→ **What is needed**: Pick out all lines with the word "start" from the records that follow.

→ **Supplied data**:
BEGIN
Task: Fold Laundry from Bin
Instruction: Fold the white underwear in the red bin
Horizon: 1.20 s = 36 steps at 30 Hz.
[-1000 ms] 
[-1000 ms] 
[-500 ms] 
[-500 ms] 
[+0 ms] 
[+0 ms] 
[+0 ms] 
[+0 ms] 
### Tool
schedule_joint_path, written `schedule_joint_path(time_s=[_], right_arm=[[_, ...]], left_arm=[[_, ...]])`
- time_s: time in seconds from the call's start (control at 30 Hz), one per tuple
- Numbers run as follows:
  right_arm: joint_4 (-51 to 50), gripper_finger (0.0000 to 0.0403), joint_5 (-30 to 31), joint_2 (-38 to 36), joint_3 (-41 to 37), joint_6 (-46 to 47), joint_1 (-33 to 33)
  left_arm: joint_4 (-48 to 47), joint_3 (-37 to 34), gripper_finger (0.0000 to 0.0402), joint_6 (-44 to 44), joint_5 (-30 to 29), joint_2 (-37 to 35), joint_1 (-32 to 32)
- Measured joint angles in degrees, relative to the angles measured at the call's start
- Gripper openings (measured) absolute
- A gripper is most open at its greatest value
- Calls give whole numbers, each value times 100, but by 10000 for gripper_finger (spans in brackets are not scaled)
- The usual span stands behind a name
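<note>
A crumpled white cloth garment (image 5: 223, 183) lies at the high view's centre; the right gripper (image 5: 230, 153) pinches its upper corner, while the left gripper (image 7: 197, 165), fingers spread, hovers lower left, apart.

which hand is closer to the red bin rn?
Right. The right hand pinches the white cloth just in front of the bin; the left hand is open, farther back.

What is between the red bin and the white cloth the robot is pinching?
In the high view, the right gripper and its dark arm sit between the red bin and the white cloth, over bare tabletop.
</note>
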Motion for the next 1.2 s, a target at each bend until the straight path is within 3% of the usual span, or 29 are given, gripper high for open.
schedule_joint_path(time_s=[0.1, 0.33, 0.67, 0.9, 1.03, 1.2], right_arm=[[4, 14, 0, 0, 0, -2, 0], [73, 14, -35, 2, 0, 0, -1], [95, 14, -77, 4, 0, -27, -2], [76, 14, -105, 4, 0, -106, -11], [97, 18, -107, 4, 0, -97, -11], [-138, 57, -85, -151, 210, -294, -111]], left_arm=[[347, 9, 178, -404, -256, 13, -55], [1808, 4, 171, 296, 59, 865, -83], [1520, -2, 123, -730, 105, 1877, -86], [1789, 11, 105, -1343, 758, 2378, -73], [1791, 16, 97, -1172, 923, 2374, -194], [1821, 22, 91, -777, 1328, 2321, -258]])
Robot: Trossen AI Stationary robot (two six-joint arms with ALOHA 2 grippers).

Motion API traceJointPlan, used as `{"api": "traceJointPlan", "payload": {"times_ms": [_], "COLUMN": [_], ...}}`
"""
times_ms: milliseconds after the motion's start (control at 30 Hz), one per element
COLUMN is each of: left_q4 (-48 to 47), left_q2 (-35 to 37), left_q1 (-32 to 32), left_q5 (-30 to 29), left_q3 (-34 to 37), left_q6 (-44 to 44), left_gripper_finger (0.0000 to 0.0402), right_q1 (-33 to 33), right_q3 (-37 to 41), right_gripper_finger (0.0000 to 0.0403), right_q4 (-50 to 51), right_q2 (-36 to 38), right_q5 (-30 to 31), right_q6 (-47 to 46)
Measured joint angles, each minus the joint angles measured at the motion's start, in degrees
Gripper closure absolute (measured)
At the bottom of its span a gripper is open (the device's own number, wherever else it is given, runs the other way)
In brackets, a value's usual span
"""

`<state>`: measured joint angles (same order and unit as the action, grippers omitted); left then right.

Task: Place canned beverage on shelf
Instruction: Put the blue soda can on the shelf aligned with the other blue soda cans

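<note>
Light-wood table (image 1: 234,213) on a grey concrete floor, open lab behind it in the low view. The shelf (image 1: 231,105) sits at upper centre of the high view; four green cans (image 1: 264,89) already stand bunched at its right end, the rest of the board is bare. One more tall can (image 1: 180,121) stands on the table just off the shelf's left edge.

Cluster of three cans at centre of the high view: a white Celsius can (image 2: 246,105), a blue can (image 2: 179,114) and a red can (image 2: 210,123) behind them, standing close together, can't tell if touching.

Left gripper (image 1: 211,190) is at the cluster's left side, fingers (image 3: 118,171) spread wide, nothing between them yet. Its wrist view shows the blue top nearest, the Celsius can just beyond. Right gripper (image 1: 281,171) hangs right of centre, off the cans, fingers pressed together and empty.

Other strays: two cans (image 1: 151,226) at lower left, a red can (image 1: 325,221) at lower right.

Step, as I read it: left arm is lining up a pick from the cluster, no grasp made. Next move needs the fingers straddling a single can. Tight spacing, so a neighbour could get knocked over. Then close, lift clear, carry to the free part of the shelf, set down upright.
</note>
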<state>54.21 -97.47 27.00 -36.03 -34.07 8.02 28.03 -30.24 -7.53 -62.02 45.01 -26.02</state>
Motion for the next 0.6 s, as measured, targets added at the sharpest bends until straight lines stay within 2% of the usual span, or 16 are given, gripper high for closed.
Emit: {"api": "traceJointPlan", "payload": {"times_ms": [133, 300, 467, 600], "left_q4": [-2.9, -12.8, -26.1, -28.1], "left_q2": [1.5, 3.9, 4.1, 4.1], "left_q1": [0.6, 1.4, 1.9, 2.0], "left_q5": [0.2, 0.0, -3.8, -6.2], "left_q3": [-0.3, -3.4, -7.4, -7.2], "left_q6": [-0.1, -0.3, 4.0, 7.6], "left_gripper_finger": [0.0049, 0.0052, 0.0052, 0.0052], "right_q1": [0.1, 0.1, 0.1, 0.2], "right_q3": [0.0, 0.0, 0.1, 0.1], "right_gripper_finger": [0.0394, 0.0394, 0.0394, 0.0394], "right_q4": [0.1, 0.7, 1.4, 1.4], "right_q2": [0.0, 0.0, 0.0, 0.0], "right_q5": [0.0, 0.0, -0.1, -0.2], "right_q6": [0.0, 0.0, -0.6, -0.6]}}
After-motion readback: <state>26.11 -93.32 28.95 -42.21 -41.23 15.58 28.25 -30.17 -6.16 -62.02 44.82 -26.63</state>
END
→ **Solution to this exercise**:
- time_s: time in seconds from the call's start (control at 30 Hz), one per tuple
- Measured joint angles in degrees, relative to the angles measured at the call's start
times_ms: milliseconds after the motion's start (control at 30 Hz), one per element
Measured joint angles, each minus the joint angles measured at the motion's start, in degrees

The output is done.